Se você tiver algum problema que pensa que pode estar relacionado com sua participação nesta pesquisa, ou se tiver qualquer pergunta sobre a pesquisa, ligue para (nome e número).  Se precisar de mais ajuda, podemos fornecer uma referência, onde provavelmente você precisará pagar. (Se houver uma alternativa diferente, deve ser declarada aqui)

Se você ficar doente ou se tiver um problema de saúde (quando aplicável)

Ligue para (número de telefone) ou volte para clínica imediatamente, a qualquer momento durante a pesquisa, se você:

• Ficar doente, ou
• Achar que está (grávida), ou
• Tiver preocupações sobre sua saúde (ficar infetado).

Se você ficar doente ou se tiver um problema de saúde devido a sua participação nesta pesquisa, você não precisa pagar pelas consultas com o médico / grupo da clínica da pesquisa. Se precisar de mais ajuda, forneceremos informações sobre outras clínicas, onde provavelmente você precisará pagar.  (Se houver uma alternativa diferente, deve ser declarada aqui)
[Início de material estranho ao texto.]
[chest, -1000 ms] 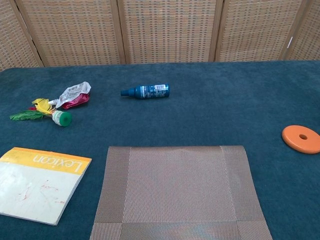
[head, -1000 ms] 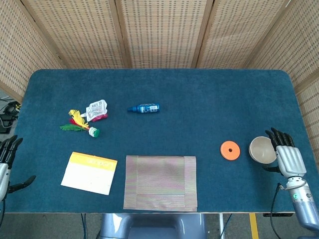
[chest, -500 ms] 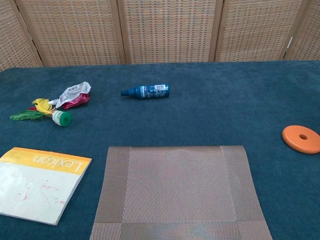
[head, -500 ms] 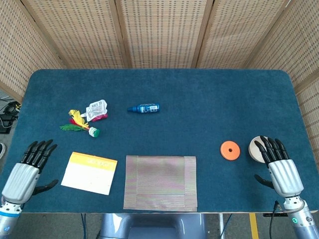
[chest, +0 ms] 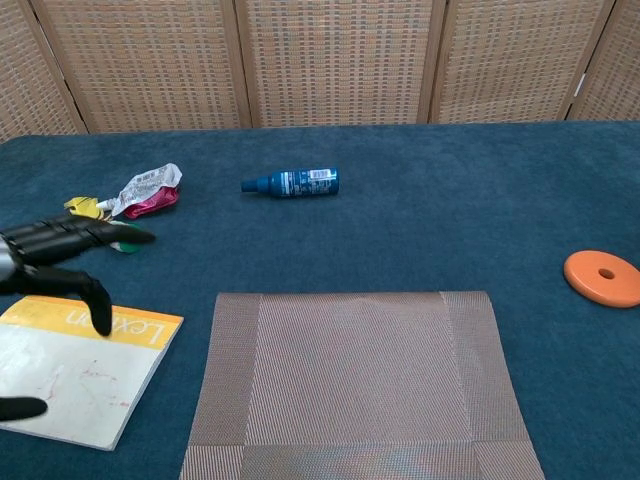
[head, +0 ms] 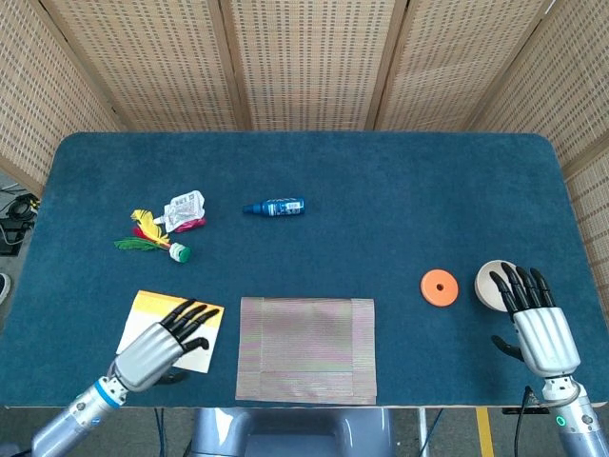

Esta pesquisa tem sido revisada e aprovada pela Institutional Review Board (IRB, Conselho de Revisão Institucional) da Family Health International [e do centro, se aplicável]. IRB é um comitê que revisa os estudos de pesquisa de forma a ajudar a proteger os participantes. Se você tiver alguma pergunta sobre os seus direitos como participante da pesquisa, pode entrar em contato com [nome, número de telefone e endereço do representante IRB local, e/ou David Borasky, Protection of Human Subjects Committee, PO Box 13950, Research Triangle Park, NC 27709, USA, número de telefone: [Código de Acesso Internacional]-1-919-405-1445, e-mail: dborasky@fhi.org. [NOTA: Também pode ser apropriado incluir uma pessoa de contato no escritório local da FHI no país, que transmitirá as preocupações a David Borasky.  É imperativo que esta pessoa compreenda sua função, e esteja de acordo a relatar imediatamente qualquer preocupação a David Borasky.]